I recently posted the following on my Facebook page, which I had received from a newly arrived expat:

I have an update for internet.

We went with Afrihost CAPPED, at 100 GB. I've got my Netflix up and running and they don't shape your data!!! We are going to get them to change our line out so we can get 10MB. I'm happy with it! I also have iBurst as a back up (I depend on the internet to work).

Please comment if you have anything to add to this. (We also had Afrihost and were very happy with them).

This post received a long list of replies, and I decided to add all of them into this blog post for those of you who are still looking for, if not perfect, at least better internet. Afrihost seems to take home First Prize, with Neotel as the Runner-Up, but there seem to be some issues with inconsistent speed. I should mention, however, that the line speed (at least I believe this is true) depends on whatever Telkom line goes to your house. So if Afrihost is slow, it's because the Telkom line only goes up to 4 Mbps, as was the case for us. If you're lucky, you have a 10 Mbps line and all is dandy.

Speeds you can probably only dream of in South Africa. Although I don't wish Comcast on anyone!

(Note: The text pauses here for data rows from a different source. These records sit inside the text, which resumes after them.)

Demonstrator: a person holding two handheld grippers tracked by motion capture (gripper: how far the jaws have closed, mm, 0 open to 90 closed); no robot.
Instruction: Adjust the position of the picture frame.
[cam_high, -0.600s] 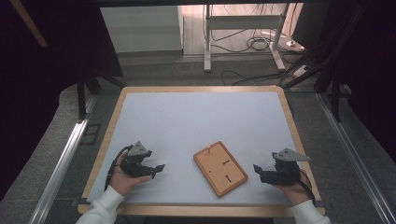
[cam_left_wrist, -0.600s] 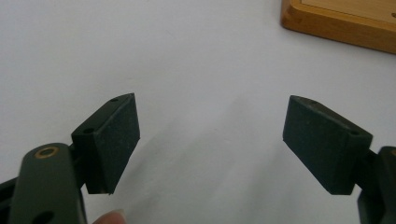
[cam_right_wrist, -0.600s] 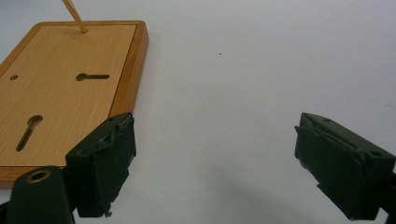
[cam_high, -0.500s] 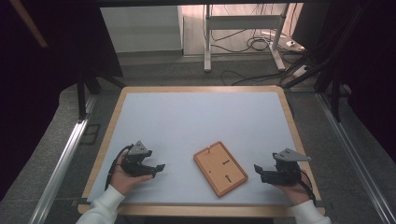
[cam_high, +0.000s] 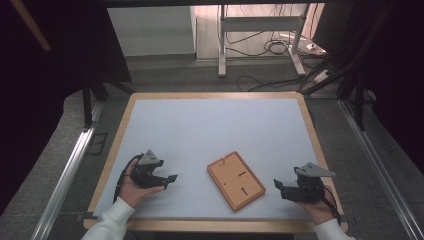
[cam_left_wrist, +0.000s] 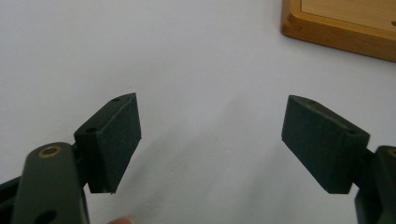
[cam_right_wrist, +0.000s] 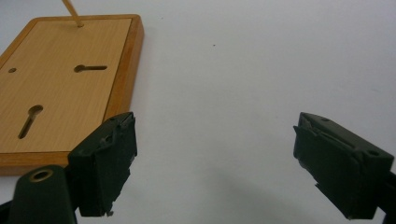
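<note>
Wooden and flat, the board (cam_high: 236, 180) lies face-up on the white bench (cam_high: 210, 130), in the lower centre of the high view, turned at an angle to the bench edges, between the two tongs and touching neither. It is a light-brown rectangular panel with a darker raised rim, two keyhole-shaped slots and a small hole cut into its inner face; in the right gripper view a thin pale stick or cord seems to leave its far edge, though what it is cannot be told. The left tongs (cam_high: 167, 178) sit at the lower left of the high view, held in a hand, with jaws spread wide and nothing between them; the left gripper view shows bare bench between the pads and a corner of the board at the upper right. The right tongs (cam_high: 278, 187) at the lower right are likewise wide and empty, their near jaw just beside the board's corner. Since the board lies so low, a likely trouble is a jaw skidding over the rim or pushing the panel across the smooth surface instead of gripping it; a pinch on one corner could also let it pivot and drop.
</note>
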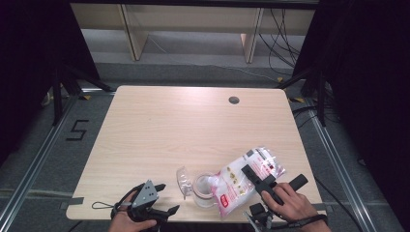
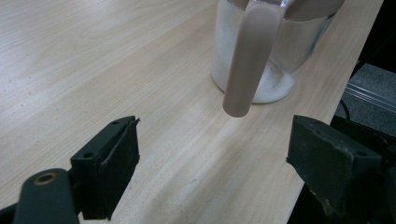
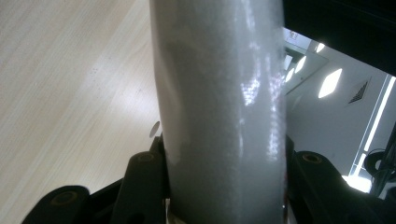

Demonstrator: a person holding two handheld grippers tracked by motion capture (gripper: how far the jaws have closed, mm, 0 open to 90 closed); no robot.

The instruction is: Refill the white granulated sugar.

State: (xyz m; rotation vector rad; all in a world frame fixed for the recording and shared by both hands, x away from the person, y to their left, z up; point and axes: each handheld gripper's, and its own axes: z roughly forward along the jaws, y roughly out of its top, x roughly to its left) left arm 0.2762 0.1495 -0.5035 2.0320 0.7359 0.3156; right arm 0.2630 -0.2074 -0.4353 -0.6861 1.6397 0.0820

Here are all the responses:

Excellent! My husband and I have mtn and it is absolute crap. Totally unreliable plus they made is sign a contract. They are pressuring us to sign up again but based on this and other posts from your page we are going w afrihost. I signed up for unotelly as well which works beautifully. Netflix, radio etc from home (canada) is all available. Your blog is a gold mine for us! Thank you so much. Keep writing....we need you!
I am on a Durban Estate which only allows Atec service provider. I most certainly DO NOT recommend ATEC. While i have found that the connection is certainly reliable, but we have had many issues in the past (which remain unresolved) where we were billed for data we did not use, discrepancies between usage and billing, and at one stage our historical data usage was changing each time I looked at my account online! It was brought to their attention with head office - they denied it was possible, but after much to- and fro- ing, meeting with their MD and Head Developer and providing them with screenshots of changing historical records they conceded that it was happening!! It remains unresolved. Frustrating thing for us is that our estate allows no other option.
We are on a 4MB line with Afrihost. They have exceeded all my expectations. They also manage my line which is awesome - so if my adsl is not working I do not have to call Telkom and wait forever! Afrihost sort it out! Recently we also got a dongle from them that is extremely useful as it is portable it comes with 3GB data and 2GB data free. The kids can take it with and tether their tablets or phones to it and it is much cheaper than the Mtn data! Top ups on this device are very easy from the Client Zone. The other fantastic thing is that there are no contracts with Afrihost and everything is on a month to month basis!
Thank you... information logged in anticipation of a move to Cape Town in November. I have found your blog sooooo helpful. Thank you!
I have found that Afrihost is really inconsistent in their speed though...we are going to try Neotel!